Lúcia, não tendo coragem de encarar o rapaz por não saber se ele se tinha apercebido de que o sapato lhe pertencia, assim que a música acabou, saiu da sala. Perto da escada avistou um quarto pouco iluminado. Entrou e fechou a porta que era forrada de espelho de cima a baixo. Sentiu-se perseguida pelo seu próprio reflexo e procurou na sala um lugar onde se pudesse esconder dele. Mas em toda a parte o espelho a via. Lúcia olhou novamente à sua volta e descobriu uma porta que dava para a varanda.
Já na varanda, Lúcia reflectiu sobre tudo o que havia acontecido nessa noite. Começou a ponderar a hipótese de ir viver com a sua tia-madrinha, que no dia em que Lúcia fizera dezoito anos, lhe tinha feito tal proposta, assegurando que se a jovem escolhesse viver com ela, lhe daria tudo o que necessitasse. Lúcia acabou por aceitar e trocou a sua vida modesta e livre por uma vida de luxo e poder, prometendo ainda que um dia voltaria àquela casa com um vestido maravilhoso e uns sapatos bordados de brilhantes.
Iniciou-se então um novo capítulo na vida de Lúcia, onde tudo lhe era oferecido. À medida que os anos passavam, Lúcia ficava cada vez mais bela. A sua vida era repleta de riqueza, êxito e triunfo.
Vinte anos depois, Lúcia recebeu um convite para um baile no primeiro dia de Junho, na casa onde vinte anos antes tinha sido obrigada, pela sua ambição, a escolher um novo rumo para a sua vida. Ao ler o convite, relembrou-se da promessa que havia feito.
Depois de dançar e de se mirar aos vários espelhos da casa, confirmando que estava magnífica, Lúcia decidiu voltar à sala onde vinte anos antes se fora esconder, depois de ter perdido o sapato roto e bolorento no meio da sala de baile.
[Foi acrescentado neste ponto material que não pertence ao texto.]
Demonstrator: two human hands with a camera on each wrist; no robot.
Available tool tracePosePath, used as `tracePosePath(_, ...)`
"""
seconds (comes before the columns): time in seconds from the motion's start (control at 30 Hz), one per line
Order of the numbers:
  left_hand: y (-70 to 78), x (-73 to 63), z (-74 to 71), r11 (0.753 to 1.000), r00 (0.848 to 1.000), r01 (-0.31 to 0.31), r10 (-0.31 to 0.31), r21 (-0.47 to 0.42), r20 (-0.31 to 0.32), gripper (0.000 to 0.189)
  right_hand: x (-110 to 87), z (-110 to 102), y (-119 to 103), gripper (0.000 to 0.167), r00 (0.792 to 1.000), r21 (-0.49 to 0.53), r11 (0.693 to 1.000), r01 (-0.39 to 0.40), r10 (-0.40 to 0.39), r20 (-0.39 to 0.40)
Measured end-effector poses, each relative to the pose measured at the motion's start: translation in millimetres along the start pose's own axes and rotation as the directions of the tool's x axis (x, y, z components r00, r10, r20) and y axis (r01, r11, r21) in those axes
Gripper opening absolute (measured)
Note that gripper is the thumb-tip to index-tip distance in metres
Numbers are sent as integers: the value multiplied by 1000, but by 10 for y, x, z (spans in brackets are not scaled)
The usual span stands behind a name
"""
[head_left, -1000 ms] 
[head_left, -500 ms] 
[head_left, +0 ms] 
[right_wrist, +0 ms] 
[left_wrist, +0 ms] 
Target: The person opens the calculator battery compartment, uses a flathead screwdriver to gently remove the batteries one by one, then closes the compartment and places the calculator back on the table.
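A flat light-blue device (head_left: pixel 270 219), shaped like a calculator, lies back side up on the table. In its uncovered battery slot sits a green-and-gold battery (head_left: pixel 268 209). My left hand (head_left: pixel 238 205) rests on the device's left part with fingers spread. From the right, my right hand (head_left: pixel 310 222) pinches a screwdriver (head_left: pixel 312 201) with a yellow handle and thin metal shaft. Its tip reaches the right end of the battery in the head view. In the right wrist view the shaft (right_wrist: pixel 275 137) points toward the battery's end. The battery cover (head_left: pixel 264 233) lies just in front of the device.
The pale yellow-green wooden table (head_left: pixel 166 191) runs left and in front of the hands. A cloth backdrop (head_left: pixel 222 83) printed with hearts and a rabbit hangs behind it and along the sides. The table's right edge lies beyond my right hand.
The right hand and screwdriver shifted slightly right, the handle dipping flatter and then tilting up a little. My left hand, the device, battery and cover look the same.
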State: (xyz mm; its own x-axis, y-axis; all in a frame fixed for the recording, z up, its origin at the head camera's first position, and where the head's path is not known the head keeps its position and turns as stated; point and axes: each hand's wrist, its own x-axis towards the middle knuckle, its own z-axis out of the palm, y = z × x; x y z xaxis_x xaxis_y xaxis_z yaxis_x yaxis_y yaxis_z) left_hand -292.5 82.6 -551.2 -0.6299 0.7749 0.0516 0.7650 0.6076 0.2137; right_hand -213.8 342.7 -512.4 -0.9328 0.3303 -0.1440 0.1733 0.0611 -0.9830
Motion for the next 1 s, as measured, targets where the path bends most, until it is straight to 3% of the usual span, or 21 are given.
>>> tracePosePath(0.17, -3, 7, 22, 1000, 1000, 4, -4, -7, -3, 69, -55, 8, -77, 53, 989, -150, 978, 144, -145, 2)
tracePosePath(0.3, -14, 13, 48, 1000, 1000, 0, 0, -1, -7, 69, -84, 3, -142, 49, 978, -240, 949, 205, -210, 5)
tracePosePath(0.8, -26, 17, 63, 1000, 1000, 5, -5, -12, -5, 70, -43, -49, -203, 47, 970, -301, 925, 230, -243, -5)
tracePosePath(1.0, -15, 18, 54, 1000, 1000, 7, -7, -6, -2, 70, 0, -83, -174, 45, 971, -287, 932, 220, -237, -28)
Ao entrar na pequena sala constatou, horrorizada, que a mesma imagem de há vinte anos atrás ainda se encontrava nos espelhos da sala.
Um homem que pareceu a Lúcia ter surgido do interior do espelho, conduziu-a até à varanda. Ordenou-lhe que lhe entregasse o seu sapato de brilhantes do pé esquerdo, dizendo-lhe que lhe devolveria o seu sapato velho para ela calçar. Lúcia recusou mas o homem insistiu, afirmando que enquanto muitos sofreram e foram abandonados, Lúcia teve uma vida maravilhosa e, por isso, aquele era o preço do mundo de riqueza que ela tinha escolhido.
No dia seguinte, pela manhã, foi encontrada morta. A causa fora uma síncope cardíaca, disseram os especialistas. No entanto, nunca houve explicação para Lúcia ter um sapato roto e bolorento calçado no seu pé esquerdo.